_TO DO:_
The full listing below should be returned without a single change.

<<<<

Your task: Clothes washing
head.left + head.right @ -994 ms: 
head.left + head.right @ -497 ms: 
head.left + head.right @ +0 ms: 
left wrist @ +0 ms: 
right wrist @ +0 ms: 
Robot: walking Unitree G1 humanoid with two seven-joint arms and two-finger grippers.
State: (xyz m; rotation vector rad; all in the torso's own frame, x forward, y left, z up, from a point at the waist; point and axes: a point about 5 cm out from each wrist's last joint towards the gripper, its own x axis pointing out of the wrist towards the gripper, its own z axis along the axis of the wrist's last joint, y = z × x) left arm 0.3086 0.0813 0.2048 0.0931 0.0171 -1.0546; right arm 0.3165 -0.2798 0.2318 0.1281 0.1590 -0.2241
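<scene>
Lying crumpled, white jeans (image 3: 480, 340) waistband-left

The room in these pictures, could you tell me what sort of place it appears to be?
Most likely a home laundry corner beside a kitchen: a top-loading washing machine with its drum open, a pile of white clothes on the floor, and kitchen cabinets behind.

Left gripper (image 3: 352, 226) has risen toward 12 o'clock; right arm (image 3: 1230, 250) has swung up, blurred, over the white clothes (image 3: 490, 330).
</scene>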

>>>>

_WRITTEN ANSWER:_
Your task: Clothes washing
head.left + head.right @ -994 ms: 
head.left + head.right @ -497 ms: 
head.left + head.right @ +0 ms: 
left wrist @ +0 ms: 
right wrist @ +0 ms: 
Robot: walking Unitree G1 humanoid with two seven-joint arms and two-finger grippers.
State: (xyz m; rotation vector rad; all in the torso's own frame, x forward, y left, z up, from a point at the waist; point and axes: a point about 5 cm out from each wrist's last joint towards the gripper, its own x axis pointing out of the wrist towards the gripper, its own z axis along the axis of the wrist's last joint, y = z × x) left arm 0.3086 0.0813 0.2048 0.0931 0.0171 -1.0546; right arm 0.3165 -0.2798 0.2318 0.1281 0.1590 -0.2241
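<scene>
Lying crumpled, white jeans (image 3: 480, 340) waistband-left

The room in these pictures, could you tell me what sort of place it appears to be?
Most likely a home laundry corner beside a kitchen: a top-loading washing machine with its drum open, a pile of white clothes on the floor, and kitchen cabinets behind.

Left gripper (image 3: 352, 226) has risen toward 12 o'clock; right arm (image 3: 1230, 250) has swung up, blurred, over the white clothes (image 3: 490, 330).
</scene>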

No additional work remains on the exercise.